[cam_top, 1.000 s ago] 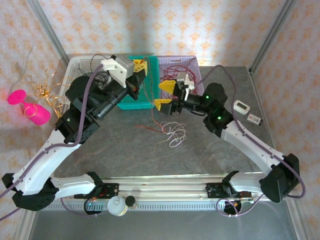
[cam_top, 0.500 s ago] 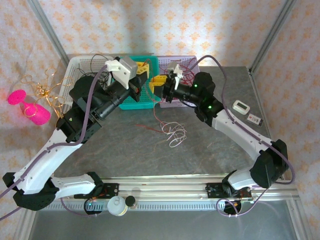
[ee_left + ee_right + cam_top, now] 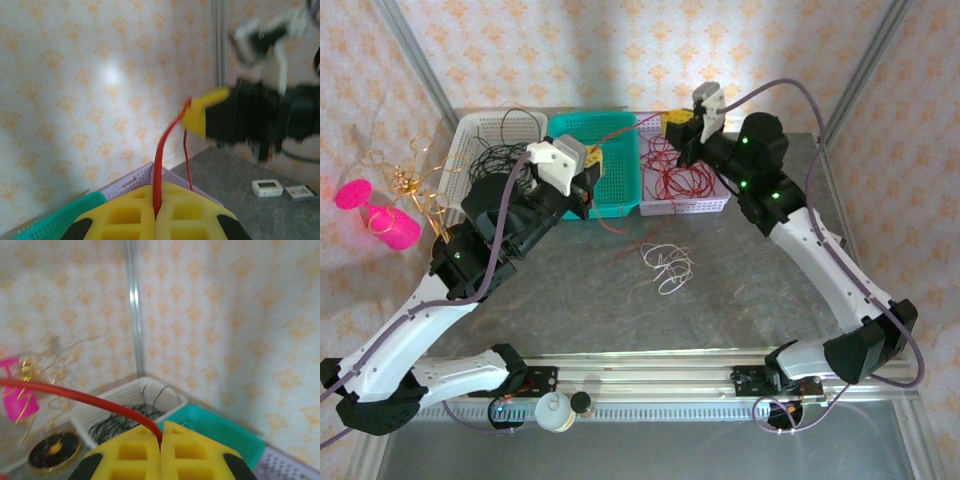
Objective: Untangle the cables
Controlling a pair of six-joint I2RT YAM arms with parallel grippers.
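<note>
A red cable (image 3: 160, 150) is stretched taut in the air between both grippers. My left gripper (image 3: 157, 192) is shut on one stretch of it, and it rises to the right gripper's yellow fingers (image 3: 202, 112). My right gripper (image 3: 161, 432) is shut on the same red cable (image 3: 75, 394). From above, the left gripper (image 3: 588, 170) hangs over the teal basket and the right gripper (image 3: 672, 125) over the lilac basket (image 3: 715, 205), which holds more red cables (image 3: 678, 178). White cables (image 3: 665, 265) lie loose on the table. Black cables (image 3: 500, 158) fill the white basket (image 3: 470, 125).
The teal basket (image 3: 620, 180) stands between the white and lilac ones. A gold wire stand (image 3: 410, 185) and a pink goblet (image 3: 380, 215) are at the far left. Two small devices (image 3: 268, 187) lie on the table at the right.
My right gripper has shut on the red cable and swung up and back over the lilac basket, pulling the strand taut. The left gripper stayed shut and shifted slightly.
</note>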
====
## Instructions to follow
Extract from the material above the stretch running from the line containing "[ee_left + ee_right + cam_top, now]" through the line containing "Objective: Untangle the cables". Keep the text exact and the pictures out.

## Answer space
[ee_left + ee_right + cam_top, now] 
Objective: Untangle the cables

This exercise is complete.